▶ [Task]
Once the data has been read, print it back in full, exactly.

::::

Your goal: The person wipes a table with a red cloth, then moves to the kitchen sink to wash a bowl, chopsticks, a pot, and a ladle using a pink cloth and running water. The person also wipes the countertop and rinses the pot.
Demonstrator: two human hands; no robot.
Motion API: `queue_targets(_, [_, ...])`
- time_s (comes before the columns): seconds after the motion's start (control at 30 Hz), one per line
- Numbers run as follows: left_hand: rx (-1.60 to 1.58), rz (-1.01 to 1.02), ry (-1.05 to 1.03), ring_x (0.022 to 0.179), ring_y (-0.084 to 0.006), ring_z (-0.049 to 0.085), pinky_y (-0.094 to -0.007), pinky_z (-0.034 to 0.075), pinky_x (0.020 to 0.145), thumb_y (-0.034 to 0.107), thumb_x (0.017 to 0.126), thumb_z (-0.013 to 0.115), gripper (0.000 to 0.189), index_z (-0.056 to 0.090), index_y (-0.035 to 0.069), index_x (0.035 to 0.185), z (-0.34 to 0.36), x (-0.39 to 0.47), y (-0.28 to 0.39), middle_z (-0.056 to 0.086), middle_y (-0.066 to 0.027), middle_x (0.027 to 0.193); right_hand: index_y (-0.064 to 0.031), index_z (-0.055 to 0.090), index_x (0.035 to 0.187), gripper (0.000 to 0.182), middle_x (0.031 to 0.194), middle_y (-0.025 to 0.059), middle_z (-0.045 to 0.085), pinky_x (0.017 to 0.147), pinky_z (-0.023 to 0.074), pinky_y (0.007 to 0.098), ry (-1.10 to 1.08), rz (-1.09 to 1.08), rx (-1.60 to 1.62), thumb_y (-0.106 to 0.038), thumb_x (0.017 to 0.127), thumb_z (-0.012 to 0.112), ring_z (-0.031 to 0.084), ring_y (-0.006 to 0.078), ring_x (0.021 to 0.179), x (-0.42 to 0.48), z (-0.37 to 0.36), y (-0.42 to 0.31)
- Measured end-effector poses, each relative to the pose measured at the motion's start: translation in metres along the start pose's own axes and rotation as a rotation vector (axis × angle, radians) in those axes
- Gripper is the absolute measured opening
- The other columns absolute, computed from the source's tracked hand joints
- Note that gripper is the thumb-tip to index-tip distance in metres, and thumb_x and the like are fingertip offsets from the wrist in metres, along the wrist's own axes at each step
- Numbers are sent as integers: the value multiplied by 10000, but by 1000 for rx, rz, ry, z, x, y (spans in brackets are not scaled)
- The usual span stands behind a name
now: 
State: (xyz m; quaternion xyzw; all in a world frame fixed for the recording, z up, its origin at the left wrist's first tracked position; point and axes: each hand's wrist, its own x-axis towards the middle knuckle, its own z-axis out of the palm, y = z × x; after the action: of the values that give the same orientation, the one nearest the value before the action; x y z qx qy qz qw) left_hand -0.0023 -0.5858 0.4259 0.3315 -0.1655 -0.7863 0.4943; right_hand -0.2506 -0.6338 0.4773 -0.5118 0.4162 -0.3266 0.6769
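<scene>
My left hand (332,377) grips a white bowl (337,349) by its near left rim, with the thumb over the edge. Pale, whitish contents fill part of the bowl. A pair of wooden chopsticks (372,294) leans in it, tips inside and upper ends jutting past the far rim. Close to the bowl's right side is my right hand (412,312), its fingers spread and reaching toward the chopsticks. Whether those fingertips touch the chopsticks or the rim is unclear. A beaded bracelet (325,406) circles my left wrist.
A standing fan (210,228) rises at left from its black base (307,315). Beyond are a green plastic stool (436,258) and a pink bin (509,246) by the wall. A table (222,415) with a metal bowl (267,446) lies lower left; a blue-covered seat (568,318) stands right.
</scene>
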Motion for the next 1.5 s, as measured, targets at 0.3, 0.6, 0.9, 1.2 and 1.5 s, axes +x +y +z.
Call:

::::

▶ [Result for this exercise]
Your goal: The person wipes a table with a red cloth, then moves to the kitchen sink to wash a bowl, chopsticks, a pot, and a ladle using a pink cloth and running water. The person also wipes the countertop and rinses the pot.
Demonstrator: two human hands; no robot.
Motion API: `queue_targets(_, [_, ...])`
- time_s (comes before the columns): seconds after the motion's start (control at 30 Hz), one per line
- Numbers run as follows: left_hand: rx (-1.60 to 1.58), rz (-1.01 to 1.02), ry (-1.05 to 1.03), ring_x (0.022 to 0.179), ring_y (-0.084 to 0.006), ring_z (-0.049 to 0.085), pinky_y (-0.094 to -0.007), pinky_z (-0.034 to 0.075), pinky_x (0.020 to 0.145), thumb_y (-0.034 to 0.107), thumb_x (0.017 to 0.126), thumb_z (-0.013 to 0.115), gripper (0.000 to 0.189), index_z (-0.056 to 0.090), index_y (-0.035 to 0.069), index_x (0.035 to 0.185), z (-0.34 to 0.36), x (-0.39 to 0.47), y (-0.28 to 0.39), middle_z (-0.056 to 0.086), middle_y (-0.066 to 0.027), middle_x (0.027 to 0.193); right_hand: index_y (-0.064 to 0.031), index_z (-0.055 to 0.090), index_x (0.035 to 0.187), gripper (0.000 to 0.182), middle_x (0.031 to 0.194), middle_y (-0.025 to 0.059), middle_z (-0.045 to 0.085), pinky_x (0.017 to 0.147), pinky_z (-0.023 to 0.074), pinky_y (0.007 to 0.098), ry (-1.10 to 1.08), rz (-1.09 to 1.08), rx (-1.60 to 1.62), thumb_y (-0.106 to 0.038), thumb_x (0.017 to 0.127), thumb_z (-0.012 to 0.112), ring_z (-0.031 to 0.084), ring_y (-0.006 to 0.078), ring_x (0.021 to 0.179), x (-0.42 to 0.48), z (-0.37 to 0.36), y (-0.42 to 0.31)
- Measured end-effector poses, each relative to the pose measured at the motion's start: translation in metres along the start pose's own axes and rotation as a rotation vector (axis × angle, radians) in those axes
- Gripper is the absolute measured opening
- The other columns absolute, computed from the source's tracked hand joints
- Note that gripper is the thumb-tip to index-tip distance in metres, and thumb_x and the like are fingertip offsets from the wrist in metres, along the wrist's own axes at each step
- Numbers are sent as integers: the value multiplied by 10000, but by 1000 for rx, rz, ry, z, x, y (spans in brackets are not scaled)
- The usual span stands behind a name
now: 
State: (xyz m; quaternion xyzw; all in a world frame fixed for the recording, z up, its origin at the left wrist's first tracked position; point and axes: each hand's wrist, its own x-axis towards the middle knuckle, its own z-axis out of the palm, y = z × x; after the action: of the values that give the same orientation, the one nearest the value before the action; x y z qx qy qz qw) left_hand -0.0023 -0.5858 0.4259 0.3315 -0.1655 -0.7863 0.4943; right_hand -0.2506 -0.6338 0.4773 -0.5118 0.4162 -0.3266 0.6769
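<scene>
My left hand (332,377) grips a white bowl (337,349) by its near left rim, with the thumb over the edge. Pale, whitish contents fill part of the bowl. A pair of wooden chopsticks (372,294) leans in it, tips inside and upper ends jutting past the far rim. Close to the bowl's right side is my right hand (412,312), its fingers spread and reaching toward the chopsticks. Whether those fingertips touch the chopsticks or the rim is unclear. A beaded bracelet (325,406) circles my left wrist.
A standing fan (210,228) rises at left from its black base (307,315). Beyond are a green plastic stool (436,258) and a pink bin (509,246) by the wall. A table (222,415) with a metal bowl (267,446) lies lower left; a blue-covered seat (568,318) stands right.
</scene>
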Motion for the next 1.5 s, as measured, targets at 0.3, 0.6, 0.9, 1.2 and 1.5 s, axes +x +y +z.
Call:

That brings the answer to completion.